From what I gather, No Te Voy a Extrañar (which translates to I’m Not Going to Miss You) is equal parts heartbreak and liberation. Well, Emi Pop sure turns goodbye into a danceable declaration of independence. LP out now on Fink City.



Add to wantlist: Bandcamp || Fink City

New album: Zenxith || What’s Happening To Me?

Between melancholy and madness

Under the name Zenxith, 23-year-old singer-songwriter/multi-instrumentalist Daniel McGee continues to prove that you don’t need a studio or a band or a lot of time to make something honest. With an ever-present sense of restless imagination, he wrote and recorded his 16th(!) DIY album, What’s Happening To Me?, entirely at his home in Newcastle Upon Tyne, UK, last few months.

The result is a magnetic unpolished set of 13 lo-fi indie pop songs, with jangling guitars, a drum machine, charming vocals, lots of tambourine bells, and lyrics that wander between melancholy confession and surreal absurdity. One moment the musician is whispering confessions in Listen Carefully and Beverly You Are My Cover Star (dedicated to Beverly Lucy Garland, whose photo from 1958 film The Saga of Hemp Brown you see in the cover art), the next he’s spinning ghostly humor through Headless Corpse and Dancing Skeleton. Behind the lo-fi haze lies something honest—a portrait of disconnection, self-doubt, and the uneasy comedy of being alive.

The record sounds like a diary cracked open in real time: intimate, imperfect, and strangely beautiful.



What’s Happening To Me?—written, performed, and recorded by Daniel McGee aka Zenxith—is out now digitally and on CD via Salt Mine Records.

Add to wantlist: Bandcamp

New album: Clock Radio || Turfin’ Out the Maniacs

A psychedelic daydream dipped in slacker pop brilliance

Clock Radio is a British alt-pop outfit made up of Chris Genner, Oliver Daltrey, Gary Martin, and Fraser Wilson—four old friends who found their way back to each other after the collapse of their first band more than two decades ago.
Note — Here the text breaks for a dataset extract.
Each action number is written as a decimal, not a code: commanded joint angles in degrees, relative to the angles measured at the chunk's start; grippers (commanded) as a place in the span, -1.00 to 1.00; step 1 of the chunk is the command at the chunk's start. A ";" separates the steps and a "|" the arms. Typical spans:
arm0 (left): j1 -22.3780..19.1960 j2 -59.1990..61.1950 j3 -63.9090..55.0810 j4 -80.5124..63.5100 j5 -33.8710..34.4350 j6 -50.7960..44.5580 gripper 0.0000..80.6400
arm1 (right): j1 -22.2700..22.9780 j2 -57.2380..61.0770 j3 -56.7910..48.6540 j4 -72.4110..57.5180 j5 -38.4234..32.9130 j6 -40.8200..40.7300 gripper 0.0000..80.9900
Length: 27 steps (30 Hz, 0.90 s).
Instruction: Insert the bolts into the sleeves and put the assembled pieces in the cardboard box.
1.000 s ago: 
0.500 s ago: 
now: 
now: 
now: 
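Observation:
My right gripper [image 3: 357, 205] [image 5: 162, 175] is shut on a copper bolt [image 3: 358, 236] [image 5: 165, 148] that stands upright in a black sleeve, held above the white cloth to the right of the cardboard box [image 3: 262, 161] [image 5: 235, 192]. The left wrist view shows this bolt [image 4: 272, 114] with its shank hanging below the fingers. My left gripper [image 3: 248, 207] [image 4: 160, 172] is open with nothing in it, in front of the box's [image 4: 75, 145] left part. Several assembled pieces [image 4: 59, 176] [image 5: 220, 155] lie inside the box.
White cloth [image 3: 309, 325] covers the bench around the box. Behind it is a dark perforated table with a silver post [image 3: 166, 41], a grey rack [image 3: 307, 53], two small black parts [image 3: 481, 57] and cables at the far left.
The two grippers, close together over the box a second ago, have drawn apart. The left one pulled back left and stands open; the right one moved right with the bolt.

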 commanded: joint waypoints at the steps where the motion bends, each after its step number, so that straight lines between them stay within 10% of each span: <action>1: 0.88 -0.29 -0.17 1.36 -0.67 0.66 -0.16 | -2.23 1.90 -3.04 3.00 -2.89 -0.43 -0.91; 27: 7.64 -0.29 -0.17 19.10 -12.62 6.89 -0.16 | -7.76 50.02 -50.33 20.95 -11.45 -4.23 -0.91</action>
Their debut full-length Turfin’ Out the Maniacs arrived quietly last May, but it deserves far more praise: these originals are simply too tuneful to slip under the radar.

Expect a mix of timeless slacker rock with sincere lyrics, psychedelic mischief with indie wit, and 80s-infused jangle pop with hit potential. It’s lo-fi and rowdy, but even more so compelling and catchy. The band describes it best themselves: “Over ten, melodic, hook-laden songs, we wrestle with the indignities of middle age, the thrilling absurdities of life, and we unravel some of the tensions of our long history playing music together.”

The vocals feel spontaneous and close-up, the performances unpolished in all the right ways, complete with the kind of background chatter and warmth that make you feel like you’ve stumbled into a late-night session in someone’s living room. It’s one of those rare finds that sounds both familiar and freshly inspired. A (re)discovery worth celebrating.



Turfin’ Out the Maniacs—recorded, mixed and mastered by Dominic Bailey-Clay—is out digitally via Danish Goodtime Reords.